Items listed in a dataset:
● ● ● ● ●

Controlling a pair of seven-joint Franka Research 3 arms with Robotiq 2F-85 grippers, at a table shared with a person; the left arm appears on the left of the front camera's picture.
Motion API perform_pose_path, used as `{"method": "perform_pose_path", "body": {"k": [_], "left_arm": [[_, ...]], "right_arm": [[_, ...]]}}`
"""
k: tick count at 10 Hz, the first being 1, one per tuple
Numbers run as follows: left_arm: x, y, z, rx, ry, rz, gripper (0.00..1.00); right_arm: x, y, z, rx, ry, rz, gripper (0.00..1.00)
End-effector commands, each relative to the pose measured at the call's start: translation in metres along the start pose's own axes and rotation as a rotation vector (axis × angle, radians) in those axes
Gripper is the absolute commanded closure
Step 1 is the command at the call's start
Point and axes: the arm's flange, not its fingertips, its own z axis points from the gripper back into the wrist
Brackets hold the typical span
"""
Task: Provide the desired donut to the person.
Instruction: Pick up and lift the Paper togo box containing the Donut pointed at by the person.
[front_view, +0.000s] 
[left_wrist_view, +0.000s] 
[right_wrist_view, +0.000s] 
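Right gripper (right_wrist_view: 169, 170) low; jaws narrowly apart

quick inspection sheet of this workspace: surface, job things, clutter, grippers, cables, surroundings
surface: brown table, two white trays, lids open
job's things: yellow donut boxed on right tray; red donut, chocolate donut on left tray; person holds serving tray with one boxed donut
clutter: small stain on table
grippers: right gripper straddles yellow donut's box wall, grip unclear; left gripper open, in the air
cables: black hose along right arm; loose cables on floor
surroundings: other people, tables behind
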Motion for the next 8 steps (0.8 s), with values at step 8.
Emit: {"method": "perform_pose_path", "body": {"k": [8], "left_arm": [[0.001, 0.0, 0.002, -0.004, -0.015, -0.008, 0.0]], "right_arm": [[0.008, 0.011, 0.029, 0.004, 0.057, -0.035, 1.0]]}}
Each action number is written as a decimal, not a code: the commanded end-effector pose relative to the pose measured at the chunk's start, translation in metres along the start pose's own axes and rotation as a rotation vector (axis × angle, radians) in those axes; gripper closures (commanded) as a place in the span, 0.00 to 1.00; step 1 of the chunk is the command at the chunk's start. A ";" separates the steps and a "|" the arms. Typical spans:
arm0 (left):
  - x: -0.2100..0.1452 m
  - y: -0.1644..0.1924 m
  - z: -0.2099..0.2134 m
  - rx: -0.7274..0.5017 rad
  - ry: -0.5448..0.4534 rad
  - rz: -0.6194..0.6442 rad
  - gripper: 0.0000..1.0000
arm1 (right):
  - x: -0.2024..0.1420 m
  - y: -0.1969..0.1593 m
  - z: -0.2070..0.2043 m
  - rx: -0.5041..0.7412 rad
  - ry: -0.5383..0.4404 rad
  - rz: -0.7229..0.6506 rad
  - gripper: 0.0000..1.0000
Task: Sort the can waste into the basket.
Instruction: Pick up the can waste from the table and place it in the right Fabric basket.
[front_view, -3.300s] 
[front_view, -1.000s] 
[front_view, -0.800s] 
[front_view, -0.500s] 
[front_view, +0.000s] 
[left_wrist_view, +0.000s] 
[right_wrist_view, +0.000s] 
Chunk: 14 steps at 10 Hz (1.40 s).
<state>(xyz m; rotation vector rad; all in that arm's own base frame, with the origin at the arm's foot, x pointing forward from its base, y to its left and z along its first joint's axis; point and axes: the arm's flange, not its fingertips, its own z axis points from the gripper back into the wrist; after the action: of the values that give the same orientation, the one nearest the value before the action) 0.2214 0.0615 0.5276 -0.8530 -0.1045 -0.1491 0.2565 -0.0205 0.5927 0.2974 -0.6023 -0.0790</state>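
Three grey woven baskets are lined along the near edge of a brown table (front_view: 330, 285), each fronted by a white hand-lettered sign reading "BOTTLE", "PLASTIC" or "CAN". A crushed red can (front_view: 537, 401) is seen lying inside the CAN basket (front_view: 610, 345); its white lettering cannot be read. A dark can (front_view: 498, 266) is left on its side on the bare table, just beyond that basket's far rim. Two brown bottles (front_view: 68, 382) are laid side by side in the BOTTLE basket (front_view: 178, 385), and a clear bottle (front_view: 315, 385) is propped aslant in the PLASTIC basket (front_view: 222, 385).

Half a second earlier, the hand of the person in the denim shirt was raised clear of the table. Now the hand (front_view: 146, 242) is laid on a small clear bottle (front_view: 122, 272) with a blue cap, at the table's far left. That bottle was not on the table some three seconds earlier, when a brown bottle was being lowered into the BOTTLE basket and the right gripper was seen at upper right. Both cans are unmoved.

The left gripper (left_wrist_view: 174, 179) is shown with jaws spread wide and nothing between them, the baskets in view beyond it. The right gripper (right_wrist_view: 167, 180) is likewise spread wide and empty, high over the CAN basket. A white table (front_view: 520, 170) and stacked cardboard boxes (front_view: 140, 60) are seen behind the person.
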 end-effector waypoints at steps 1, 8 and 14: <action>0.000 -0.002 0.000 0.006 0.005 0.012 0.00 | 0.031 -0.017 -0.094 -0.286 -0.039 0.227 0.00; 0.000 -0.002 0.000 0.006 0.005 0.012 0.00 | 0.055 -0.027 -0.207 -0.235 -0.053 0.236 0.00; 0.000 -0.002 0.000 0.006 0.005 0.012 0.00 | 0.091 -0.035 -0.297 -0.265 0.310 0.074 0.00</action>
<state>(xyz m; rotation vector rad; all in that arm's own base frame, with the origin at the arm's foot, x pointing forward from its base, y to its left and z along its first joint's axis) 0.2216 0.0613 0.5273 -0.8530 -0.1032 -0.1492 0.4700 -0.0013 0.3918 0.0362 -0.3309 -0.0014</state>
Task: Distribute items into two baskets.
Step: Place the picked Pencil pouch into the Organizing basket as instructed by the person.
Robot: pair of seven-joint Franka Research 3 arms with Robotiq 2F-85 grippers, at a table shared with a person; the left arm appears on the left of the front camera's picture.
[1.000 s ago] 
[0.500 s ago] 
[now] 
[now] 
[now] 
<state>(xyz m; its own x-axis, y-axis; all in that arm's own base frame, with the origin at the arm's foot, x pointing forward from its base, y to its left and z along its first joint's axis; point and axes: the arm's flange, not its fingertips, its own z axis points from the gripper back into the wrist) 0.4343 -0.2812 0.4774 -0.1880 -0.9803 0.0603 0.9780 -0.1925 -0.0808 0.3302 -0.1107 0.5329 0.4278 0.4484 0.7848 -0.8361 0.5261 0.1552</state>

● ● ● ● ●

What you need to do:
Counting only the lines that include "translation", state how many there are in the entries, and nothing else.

Your solution:
2